> EXERCISE INSTRUCTIONS:
Print, in exact form, the lines below from the one containing "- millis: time" through the one containing "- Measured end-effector", and omit all others.

Records contained in a dataset

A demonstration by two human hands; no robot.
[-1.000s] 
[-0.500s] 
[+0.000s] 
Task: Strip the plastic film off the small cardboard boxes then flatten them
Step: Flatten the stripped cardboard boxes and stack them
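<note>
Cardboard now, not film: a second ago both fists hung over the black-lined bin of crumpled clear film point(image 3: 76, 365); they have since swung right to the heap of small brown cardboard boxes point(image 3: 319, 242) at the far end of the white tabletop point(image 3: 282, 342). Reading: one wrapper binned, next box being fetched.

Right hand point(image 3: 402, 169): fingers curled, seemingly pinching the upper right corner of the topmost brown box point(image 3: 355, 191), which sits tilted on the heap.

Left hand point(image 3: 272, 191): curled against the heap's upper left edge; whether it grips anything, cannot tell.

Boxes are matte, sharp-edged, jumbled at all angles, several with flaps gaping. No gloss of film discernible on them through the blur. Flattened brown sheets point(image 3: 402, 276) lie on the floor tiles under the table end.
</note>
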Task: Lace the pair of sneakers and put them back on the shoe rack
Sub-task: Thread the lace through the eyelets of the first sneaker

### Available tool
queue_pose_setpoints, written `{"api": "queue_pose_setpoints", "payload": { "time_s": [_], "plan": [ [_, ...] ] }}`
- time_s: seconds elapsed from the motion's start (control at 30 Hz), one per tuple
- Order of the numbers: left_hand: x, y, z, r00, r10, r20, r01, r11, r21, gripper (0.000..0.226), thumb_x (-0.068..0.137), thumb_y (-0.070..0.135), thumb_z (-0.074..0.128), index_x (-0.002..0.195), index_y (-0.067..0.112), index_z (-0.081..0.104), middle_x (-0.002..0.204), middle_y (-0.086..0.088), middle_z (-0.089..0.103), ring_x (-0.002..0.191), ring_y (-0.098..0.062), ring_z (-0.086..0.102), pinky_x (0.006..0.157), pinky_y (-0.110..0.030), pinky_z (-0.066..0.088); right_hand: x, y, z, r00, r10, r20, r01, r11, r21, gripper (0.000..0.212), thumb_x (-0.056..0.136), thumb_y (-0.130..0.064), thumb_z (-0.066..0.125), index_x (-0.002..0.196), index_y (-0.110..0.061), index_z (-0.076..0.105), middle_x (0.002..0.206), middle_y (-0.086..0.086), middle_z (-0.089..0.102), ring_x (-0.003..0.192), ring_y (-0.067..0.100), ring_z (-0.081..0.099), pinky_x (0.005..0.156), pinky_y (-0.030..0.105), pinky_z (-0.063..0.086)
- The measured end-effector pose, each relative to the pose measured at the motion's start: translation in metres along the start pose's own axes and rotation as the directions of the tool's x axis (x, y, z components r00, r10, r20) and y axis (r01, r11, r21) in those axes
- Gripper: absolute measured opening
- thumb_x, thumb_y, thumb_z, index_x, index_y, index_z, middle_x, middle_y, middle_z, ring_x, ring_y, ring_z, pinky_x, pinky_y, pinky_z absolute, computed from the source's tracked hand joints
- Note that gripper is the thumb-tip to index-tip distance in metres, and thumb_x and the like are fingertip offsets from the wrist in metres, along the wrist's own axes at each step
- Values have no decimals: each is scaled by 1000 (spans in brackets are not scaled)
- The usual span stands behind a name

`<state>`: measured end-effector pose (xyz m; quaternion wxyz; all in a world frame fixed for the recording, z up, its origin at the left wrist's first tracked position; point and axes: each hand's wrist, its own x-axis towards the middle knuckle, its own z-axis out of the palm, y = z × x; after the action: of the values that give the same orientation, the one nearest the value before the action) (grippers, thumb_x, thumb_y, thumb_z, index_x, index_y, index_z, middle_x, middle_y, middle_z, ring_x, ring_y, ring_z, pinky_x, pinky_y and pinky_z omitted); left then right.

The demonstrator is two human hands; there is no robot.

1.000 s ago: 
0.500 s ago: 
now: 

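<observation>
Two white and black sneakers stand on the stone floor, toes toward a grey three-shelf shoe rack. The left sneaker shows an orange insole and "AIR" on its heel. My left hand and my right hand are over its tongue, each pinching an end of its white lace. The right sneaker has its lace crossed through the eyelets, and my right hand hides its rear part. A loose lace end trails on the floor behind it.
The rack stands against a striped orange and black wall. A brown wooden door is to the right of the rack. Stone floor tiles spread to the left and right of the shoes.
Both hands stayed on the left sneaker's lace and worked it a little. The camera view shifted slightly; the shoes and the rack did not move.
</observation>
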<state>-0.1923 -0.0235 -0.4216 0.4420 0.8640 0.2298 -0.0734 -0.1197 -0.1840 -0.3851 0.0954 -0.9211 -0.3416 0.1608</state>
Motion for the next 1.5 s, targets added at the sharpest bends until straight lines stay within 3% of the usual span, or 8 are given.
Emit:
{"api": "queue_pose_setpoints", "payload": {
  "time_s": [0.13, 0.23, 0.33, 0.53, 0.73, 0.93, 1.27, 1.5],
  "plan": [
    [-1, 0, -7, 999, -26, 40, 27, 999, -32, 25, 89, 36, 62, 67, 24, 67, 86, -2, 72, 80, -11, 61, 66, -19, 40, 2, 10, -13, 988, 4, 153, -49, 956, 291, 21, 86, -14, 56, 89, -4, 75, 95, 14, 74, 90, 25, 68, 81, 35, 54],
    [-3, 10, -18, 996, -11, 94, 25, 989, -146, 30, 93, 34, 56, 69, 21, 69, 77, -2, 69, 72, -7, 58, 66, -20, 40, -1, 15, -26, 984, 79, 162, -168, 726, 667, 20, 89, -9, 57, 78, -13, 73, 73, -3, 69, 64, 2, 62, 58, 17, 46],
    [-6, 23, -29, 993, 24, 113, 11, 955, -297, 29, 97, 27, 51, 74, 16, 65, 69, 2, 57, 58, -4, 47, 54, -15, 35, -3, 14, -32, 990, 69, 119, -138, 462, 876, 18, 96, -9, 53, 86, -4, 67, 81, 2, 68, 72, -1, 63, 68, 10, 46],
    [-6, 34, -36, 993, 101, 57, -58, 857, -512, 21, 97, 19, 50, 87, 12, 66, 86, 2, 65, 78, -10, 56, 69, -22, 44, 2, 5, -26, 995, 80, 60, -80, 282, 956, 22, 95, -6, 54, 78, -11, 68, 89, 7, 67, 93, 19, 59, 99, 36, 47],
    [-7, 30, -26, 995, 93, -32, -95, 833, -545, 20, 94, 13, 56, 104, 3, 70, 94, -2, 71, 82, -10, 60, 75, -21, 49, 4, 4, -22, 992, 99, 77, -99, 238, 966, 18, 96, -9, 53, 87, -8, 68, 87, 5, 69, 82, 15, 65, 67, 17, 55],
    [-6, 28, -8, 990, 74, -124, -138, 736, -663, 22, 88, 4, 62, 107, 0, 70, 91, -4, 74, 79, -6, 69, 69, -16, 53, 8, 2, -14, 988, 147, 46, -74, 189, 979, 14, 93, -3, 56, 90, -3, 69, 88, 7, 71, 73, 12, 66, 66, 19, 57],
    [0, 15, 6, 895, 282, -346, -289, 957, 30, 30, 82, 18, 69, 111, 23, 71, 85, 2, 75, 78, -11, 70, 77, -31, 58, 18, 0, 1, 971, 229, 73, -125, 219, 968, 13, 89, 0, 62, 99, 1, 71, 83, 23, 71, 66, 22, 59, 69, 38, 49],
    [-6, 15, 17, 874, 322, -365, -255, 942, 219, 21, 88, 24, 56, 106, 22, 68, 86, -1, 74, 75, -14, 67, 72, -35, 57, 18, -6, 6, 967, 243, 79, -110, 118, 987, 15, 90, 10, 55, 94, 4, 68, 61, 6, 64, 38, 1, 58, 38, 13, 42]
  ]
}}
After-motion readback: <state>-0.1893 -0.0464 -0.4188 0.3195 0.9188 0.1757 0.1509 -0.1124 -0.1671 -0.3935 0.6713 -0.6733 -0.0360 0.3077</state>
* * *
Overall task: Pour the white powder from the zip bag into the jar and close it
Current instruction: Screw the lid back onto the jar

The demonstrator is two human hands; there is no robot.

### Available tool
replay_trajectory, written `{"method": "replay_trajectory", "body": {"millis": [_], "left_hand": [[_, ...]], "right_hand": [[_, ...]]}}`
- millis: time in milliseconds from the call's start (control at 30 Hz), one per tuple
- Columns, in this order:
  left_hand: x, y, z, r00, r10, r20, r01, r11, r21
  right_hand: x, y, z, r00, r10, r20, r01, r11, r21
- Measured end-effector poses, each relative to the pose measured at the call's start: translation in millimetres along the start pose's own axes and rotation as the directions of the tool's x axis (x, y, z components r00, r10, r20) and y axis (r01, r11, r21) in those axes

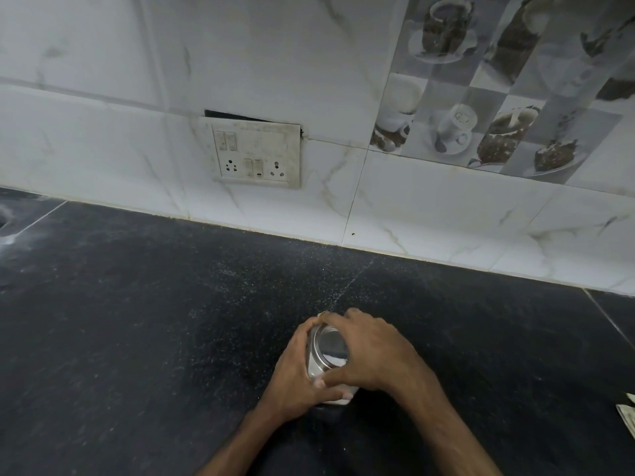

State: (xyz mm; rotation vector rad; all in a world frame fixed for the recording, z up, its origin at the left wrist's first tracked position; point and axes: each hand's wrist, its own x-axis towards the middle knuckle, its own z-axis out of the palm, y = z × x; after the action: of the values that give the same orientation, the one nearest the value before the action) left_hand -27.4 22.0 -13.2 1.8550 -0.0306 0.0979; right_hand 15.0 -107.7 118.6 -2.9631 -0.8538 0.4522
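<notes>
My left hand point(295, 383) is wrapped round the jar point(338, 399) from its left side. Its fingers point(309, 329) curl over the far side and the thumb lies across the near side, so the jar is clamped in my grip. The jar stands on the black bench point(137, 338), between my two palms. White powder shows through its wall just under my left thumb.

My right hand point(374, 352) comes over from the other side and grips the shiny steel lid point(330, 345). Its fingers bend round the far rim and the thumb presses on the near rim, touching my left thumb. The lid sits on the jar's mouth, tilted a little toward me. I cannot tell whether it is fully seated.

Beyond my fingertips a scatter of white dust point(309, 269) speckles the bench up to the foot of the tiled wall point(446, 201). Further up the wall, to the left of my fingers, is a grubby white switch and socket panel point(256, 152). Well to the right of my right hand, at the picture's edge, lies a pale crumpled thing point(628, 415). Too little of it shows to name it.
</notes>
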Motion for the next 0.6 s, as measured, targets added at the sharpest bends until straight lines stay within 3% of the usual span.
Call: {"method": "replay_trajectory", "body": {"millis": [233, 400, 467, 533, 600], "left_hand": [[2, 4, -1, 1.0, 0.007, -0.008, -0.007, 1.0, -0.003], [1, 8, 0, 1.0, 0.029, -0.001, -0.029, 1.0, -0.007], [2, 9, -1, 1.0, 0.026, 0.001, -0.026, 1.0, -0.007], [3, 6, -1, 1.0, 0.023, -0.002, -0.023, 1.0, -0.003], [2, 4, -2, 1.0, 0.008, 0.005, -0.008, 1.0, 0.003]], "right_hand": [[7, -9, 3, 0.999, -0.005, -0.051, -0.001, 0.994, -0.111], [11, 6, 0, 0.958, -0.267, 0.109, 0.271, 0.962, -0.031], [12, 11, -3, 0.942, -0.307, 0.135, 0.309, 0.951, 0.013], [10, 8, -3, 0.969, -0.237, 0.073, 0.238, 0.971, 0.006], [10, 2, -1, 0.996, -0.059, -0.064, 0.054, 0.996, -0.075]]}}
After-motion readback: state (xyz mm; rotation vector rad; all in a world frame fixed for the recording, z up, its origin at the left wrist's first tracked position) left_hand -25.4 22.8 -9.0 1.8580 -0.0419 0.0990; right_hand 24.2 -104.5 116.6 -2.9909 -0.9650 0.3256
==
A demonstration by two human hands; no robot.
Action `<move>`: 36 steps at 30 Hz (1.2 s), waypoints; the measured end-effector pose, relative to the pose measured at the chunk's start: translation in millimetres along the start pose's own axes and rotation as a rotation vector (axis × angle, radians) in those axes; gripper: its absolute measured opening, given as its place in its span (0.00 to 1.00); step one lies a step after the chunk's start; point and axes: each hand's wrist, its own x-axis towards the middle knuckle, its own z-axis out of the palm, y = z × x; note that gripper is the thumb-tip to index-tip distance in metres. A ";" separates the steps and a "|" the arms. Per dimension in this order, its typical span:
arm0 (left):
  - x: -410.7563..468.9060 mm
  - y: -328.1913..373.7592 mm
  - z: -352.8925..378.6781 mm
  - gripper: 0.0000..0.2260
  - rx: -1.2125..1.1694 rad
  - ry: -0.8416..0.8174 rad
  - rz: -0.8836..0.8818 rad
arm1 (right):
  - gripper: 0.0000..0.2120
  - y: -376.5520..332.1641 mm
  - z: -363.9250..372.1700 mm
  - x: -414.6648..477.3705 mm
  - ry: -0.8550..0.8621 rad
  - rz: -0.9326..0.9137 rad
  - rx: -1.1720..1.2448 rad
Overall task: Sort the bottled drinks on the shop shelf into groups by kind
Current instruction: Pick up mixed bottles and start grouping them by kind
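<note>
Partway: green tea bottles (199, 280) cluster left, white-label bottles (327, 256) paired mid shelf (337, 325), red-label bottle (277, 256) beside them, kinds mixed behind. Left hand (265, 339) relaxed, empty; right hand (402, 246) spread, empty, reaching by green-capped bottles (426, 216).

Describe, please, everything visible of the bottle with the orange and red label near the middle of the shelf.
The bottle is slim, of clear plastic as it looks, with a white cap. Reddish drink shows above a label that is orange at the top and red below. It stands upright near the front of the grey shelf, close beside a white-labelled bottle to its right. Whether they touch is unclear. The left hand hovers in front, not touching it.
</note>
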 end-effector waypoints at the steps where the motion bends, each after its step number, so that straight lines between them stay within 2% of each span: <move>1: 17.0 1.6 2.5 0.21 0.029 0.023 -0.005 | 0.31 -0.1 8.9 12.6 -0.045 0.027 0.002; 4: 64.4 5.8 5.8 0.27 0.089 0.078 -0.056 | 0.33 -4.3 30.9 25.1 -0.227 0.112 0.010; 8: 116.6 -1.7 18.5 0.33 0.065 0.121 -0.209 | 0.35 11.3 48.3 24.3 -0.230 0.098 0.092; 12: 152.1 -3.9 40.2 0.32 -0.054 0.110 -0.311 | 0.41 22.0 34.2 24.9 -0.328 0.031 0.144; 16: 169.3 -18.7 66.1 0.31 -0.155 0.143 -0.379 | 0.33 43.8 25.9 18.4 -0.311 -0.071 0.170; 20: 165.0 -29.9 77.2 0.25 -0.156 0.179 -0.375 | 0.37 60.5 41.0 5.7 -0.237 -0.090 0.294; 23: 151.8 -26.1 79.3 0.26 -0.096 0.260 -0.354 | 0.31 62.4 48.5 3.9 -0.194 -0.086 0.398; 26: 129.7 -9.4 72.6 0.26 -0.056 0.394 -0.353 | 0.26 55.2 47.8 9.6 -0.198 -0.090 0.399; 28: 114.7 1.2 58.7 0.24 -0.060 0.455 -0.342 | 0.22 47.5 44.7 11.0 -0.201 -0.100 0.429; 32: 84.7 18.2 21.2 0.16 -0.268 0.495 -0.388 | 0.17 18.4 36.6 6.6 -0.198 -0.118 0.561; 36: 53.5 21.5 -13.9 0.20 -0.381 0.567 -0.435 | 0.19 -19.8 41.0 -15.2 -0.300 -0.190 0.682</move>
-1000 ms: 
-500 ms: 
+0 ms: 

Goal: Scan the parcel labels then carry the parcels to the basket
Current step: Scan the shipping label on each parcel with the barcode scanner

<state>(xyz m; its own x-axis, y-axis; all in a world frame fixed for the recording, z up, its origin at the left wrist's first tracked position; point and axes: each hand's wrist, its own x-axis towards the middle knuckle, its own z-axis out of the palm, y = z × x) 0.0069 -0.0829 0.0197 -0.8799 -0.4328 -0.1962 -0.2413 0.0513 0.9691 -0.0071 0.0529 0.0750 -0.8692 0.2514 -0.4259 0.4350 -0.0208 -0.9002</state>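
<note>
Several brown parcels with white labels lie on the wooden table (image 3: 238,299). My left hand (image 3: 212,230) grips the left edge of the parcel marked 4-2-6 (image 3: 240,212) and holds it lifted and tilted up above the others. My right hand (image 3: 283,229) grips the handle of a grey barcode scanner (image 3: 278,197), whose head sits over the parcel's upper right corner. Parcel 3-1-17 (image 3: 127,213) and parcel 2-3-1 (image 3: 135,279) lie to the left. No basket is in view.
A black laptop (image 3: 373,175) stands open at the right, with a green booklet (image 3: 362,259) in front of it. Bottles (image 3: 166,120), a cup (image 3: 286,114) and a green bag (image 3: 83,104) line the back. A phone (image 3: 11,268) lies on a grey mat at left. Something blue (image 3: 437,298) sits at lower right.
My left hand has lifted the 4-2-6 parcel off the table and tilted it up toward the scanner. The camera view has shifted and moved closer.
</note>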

> ANSWER AREA:
- millis: time in milliseconds from the call's start (control at 30 Hz), one per tuple
- Columns, in this order:
  left_hand: x, y, z, r00, r10, r20, r01, r11, r21
  right_hand: x, y, z, r00, r10, r20, r01, r11, r21
- Measured end-effector poses, each relative to the pose measured at the call's start: translation in millimetres along the start pose's own axes and rotation as the directions of the tool's x axis (x, y, z components r00, r10, r20) and y axis (r01, r11, r21) in those axes

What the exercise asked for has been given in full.